Дубровин ценил память о Чаусове, сам участвовал в ее увековечении и был убежден, что только сила личности этого ученого, только его созидательное могущество могли обеспечить столь долгую жизнь кормящей их всех усадьбы, которая уцелела и в революцию, и в войну, и в перестройку. Но доктор считал, что не следует допускать культа, и радовался, когда в скорописи добытых ими в РГАЛИ дневников Чаусова, которые были посвящены в основном делам хозяйственным, состояли из однообразных ежедневных распорядков и которые кропотливо расшифровывал Турчин, мелькала какая-нибудь черта, очеловечивавшая образ ученого. Особенно нравилось ему высказывание Чаусова о Сталине, которое появилось в записях 1950 года после замечания о том, что «кажется, калужские больницы очистились от лучших работников»: «Надоел этот тараканище хуже сраной жопы».
– Надоели вы мне, Яков Борисович, хуже этой самой… ну, сами знаете чего… – замялся Дубровин. – Пойдемте на веранду, я буду курить.
Священник подхватил чашку и блюдце с вареньем и первым устроился на веранде с распахнутыми на три стороны окнами у огромного стола, на котором они с Турчиным иногда играли в пинг-понг, вместо сетки поставив книги. Дубровин замял табаку в нечищеную трубку и наскоро жадно раскурил. Было очень жарко. Тюль на окнах висел безжизненно. Кузнечики оглушительно стрекотали на футбольном поле, на котором перед вытоптанными проплешинами стояли ворота с обрывками сетки.
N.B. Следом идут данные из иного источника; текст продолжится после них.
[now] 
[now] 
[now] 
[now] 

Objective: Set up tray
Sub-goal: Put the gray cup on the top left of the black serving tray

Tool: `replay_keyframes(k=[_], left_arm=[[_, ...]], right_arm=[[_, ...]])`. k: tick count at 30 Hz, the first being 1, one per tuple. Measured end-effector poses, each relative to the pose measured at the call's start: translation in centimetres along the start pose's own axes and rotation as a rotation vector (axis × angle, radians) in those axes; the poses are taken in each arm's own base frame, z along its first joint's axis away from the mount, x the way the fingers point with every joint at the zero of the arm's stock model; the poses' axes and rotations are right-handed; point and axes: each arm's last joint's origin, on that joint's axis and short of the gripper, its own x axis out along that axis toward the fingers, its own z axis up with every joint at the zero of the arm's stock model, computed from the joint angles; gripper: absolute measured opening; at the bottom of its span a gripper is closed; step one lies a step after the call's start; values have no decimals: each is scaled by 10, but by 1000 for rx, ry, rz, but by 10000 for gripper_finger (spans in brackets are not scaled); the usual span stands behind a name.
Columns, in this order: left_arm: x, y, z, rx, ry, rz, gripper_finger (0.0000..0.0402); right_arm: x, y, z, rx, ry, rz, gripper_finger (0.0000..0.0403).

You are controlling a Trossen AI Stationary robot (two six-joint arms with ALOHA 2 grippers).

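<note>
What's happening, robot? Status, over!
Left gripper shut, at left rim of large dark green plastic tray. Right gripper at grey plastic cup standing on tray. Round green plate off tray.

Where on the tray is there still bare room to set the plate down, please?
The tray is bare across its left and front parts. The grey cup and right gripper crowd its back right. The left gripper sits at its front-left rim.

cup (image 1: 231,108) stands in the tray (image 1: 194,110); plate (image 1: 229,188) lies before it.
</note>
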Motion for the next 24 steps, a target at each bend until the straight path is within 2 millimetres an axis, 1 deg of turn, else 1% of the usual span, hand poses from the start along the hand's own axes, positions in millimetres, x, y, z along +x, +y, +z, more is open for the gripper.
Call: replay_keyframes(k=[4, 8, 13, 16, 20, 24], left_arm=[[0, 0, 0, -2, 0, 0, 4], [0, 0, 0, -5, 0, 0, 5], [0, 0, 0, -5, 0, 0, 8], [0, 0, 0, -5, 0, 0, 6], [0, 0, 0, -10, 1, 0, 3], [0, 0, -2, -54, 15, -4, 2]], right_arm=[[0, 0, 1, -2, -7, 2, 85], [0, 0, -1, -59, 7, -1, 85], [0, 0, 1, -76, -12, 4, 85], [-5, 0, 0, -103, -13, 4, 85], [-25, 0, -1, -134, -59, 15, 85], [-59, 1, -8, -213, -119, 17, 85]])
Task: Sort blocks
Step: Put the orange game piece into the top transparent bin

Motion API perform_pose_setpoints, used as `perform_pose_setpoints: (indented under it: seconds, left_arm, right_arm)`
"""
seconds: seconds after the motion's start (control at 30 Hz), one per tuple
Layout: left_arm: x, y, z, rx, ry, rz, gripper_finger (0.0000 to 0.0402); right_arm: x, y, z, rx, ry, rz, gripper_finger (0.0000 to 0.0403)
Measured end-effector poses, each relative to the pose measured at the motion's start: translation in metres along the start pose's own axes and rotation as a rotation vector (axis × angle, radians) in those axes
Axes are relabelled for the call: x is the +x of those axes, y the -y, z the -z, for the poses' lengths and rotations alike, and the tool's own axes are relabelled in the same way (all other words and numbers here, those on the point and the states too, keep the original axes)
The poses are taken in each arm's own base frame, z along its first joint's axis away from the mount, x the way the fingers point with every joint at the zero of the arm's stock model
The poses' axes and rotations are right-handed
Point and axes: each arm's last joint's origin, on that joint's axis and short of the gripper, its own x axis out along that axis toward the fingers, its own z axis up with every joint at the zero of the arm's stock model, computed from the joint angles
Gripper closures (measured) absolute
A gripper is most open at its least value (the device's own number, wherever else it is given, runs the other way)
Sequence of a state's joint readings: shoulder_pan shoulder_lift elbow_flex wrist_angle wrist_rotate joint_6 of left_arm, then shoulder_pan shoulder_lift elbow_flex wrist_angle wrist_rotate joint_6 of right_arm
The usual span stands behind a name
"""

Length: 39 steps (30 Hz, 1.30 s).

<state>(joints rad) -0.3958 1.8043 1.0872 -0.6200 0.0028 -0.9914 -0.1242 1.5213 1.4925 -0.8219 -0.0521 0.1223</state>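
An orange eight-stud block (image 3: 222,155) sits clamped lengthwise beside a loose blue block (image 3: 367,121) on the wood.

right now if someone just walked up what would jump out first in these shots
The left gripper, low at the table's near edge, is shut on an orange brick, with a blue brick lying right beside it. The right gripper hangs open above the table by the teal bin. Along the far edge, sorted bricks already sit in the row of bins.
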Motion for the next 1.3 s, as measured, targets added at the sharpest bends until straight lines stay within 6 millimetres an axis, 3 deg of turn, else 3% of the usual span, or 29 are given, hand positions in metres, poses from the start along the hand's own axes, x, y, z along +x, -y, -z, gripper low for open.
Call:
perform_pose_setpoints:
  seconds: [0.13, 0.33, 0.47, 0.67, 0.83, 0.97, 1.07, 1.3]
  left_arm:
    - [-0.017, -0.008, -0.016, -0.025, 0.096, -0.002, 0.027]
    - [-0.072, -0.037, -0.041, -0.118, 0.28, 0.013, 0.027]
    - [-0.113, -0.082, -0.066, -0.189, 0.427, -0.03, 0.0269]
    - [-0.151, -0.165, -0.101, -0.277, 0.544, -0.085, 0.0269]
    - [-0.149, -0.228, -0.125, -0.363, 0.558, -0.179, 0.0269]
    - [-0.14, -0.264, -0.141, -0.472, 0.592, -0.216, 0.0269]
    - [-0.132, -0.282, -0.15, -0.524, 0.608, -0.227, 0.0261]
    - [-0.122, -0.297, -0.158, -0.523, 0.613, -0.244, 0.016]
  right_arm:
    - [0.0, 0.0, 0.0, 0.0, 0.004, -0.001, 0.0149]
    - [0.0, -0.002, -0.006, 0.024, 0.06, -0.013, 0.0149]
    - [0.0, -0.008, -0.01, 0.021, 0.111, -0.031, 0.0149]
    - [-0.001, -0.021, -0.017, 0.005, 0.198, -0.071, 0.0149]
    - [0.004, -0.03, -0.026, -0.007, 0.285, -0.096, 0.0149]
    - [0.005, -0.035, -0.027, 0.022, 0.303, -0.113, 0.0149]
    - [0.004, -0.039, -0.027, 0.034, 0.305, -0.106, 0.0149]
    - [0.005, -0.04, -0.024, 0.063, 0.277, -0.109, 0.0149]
Турчин взглянул на термометр и произнес: «Тридцать два градуса!» – «Нажарило солнышко, неделю дождя не было», – отозвался Дубровин. Турчин дернул за веревочку, привязанную к языку висевшего над крыльцом судового колокола, привезенного Чаусовым из заполярной экспедиции. Священник доскреб ложечкой варенье, перевернул чашку вверх дном на блюдце и отер пот со лба. Звук колокола утих. Откинувшись на спинку стула, отец Евмений с наслаждением вдохнул косичку табачного дыма, дотянувшуюся к нему от Дубровина («Эх, восьмой год как бросил, а до сих пор курить охота…»), и всмотрелся в царившее в проеме двери полуденное небо. Особенная, свойственная только здешней атмосфере лазурь, над тайной которой бился Соломин, нависала над склоном, ведущим в долину Весьегожска, над крышами сараев, над плетнями, яблоневыми садами, за которыми тянулось поле, пересеченное электрическими столбами с сидящими кое-где у изоляторов коршунами; жаворонок над полем далеко-далеко, едва видно, взлетал и опадал «свечкой». Батюшка запел вполголоса, со сдержанной силой, светлей, чем он делал это на службе: «Не для меня придет весна, не для меня Дон разольется…», но Турчин вскинул на него взгляд, и отец Евмений осекся; это была у него единственная на все случаи жизни песня, которую он затягивал непременно и когда хорошо выпивал, и когда желал выразить что-то невыразимое.